Task to complete
Go through the data below and work out how many lines contain "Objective"; the answer is the number alone.

Records for this task
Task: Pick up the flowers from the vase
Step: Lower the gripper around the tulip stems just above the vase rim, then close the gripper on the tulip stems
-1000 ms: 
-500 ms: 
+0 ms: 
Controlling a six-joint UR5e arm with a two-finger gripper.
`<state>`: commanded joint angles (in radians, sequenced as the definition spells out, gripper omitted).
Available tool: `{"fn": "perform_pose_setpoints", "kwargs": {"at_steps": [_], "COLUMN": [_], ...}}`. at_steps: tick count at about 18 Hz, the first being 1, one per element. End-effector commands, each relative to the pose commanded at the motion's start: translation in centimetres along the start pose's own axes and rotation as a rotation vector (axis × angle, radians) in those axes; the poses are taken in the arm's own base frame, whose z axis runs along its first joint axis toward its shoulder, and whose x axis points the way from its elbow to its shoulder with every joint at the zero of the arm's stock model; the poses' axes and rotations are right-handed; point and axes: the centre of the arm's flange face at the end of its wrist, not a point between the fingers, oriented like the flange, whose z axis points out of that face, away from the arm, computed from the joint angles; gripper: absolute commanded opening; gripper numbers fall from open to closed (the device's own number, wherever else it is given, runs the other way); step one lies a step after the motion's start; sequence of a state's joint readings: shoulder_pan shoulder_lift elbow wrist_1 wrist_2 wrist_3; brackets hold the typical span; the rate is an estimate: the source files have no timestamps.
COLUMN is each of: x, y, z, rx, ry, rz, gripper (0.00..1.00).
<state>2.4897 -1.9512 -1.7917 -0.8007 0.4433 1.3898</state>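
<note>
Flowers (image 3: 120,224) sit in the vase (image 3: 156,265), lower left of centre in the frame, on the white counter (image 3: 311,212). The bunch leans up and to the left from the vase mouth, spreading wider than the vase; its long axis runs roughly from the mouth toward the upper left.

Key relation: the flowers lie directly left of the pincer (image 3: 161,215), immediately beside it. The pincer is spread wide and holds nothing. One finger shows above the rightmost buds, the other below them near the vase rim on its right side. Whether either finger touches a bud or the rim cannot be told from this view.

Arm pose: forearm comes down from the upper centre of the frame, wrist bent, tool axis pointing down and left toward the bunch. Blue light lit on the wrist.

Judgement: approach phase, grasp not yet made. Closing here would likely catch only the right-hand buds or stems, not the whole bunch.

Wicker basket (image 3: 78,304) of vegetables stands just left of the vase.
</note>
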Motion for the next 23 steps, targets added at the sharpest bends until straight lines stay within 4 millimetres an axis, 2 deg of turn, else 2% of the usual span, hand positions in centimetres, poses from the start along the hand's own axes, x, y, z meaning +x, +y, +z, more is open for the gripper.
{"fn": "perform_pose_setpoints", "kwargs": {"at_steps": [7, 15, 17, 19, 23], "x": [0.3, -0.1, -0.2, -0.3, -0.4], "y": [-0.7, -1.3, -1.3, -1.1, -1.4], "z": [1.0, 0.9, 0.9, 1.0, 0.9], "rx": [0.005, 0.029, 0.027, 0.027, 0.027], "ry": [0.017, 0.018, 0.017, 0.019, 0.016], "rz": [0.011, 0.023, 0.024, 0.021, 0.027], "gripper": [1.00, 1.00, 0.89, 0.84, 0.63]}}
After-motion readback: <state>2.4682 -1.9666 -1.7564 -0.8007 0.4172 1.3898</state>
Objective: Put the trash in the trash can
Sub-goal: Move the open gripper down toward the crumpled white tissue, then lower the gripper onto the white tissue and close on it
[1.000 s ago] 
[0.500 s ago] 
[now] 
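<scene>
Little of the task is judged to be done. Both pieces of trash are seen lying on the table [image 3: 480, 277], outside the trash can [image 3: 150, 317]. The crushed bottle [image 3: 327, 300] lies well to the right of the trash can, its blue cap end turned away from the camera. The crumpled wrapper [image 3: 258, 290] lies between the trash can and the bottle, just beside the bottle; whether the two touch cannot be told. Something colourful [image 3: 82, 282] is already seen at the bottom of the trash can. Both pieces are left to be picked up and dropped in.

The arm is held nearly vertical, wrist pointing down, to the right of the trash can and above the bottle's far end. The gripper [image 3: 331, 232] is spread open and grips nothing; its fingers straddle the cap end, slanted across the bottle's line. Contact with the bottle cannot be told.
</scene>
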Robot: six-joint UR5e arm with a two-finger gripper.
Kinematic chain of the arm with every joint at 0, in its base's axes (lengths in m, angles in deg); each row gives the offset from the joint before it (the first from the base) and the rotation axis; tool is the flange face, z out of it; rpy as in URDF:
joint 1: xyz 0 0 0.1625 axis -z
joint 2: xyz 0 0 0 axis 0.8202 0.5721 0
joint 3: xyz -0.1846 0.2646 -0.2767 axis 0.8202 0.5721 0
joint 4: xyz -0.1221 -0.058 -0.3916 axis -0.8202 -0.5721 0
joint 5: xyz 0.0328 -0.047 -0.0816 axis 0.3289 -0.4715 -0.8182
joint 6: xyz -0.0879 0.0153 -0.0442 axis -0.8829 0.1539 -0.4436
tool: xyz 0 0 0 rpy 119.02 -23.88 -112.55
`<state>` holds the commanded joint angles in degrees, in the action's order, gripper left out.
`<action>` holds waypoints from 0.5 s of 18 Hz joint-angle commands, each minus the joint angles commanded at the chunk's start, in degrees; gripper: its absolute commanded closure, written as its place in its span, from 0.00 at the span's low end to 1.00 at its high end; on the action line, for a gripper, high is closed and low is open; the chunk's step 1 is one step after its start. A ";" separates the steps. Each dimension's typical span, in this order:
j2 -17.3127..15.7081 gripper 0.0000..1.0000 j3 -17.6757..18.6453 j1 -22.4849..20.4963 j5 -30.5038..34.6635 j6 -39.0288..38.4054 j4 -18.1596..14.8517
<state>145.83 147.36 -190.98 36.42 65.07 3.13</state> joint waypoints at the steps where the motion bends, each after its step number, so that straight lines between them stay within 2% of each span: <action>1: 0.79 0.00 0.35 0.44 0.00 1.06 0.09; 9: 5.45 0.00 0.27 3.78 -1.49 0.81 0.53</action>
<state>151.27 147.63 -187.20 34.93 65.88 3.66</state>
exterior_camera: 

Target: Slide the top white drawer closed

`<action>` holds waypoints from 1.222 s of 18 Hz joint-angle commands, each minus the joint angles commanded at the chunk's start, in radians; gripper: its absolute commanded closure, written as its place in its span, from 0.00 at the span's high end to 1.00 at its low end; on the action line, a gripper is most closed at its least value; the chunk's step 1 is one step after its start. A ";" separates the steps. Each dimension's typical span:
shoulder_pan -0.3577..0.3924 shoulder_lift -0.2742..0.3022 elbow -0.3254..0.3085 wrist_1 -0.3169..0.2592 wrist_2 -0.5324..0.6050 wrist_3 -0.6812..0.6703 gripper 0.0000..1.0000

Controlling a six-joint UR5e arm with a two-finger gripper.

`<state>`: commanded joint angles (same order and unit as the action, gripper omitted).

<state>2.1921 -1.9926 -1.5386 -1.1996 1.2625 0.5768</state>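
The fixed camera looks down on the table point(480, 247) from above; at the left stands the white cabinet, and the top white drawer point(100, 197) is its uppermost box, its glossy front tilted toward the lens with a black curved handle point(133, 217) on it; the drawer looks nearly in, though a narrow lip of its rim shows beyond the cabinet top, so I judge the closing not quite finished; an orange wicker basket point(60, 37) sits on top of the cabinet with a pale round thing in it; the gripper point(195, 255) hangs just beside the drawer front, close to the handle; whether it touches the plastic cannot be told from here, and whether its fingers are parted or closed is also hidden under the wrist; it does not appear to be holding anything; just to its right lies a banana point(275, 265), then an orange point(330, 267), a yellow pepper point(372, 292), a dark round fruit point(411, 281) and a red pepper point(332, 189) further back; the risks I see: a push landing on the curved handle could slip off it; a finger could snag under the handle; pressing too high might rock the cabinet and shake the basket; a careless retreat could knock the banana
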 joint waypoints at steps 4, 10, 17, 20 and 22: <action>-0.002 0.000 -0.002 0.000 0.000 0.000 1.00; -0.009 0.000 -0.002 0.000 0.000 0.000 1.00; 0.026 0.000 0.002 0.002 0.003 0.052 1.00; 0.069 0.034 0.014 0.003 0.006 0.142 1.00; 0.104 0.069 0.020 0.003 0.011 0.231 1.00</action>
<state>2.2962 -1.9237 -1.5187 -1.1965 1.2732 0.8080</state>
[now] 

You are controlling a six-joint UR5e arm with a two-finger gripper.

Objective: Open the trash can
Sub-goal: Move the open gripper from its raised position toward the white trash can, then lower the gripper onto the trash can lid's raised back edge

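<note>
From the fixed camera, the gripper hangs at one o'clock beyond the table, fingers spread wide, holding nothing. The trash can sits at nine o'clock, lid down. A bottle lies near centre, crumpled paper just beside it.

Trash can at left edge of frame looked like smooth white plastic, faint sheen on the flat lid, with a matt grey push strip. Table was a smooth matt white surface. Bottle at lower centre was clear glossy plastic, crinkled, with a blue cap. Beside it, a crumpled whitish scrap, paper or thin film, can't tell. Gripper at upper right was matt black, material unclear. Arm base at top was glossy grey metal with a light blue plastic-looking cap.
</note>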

Written answer
2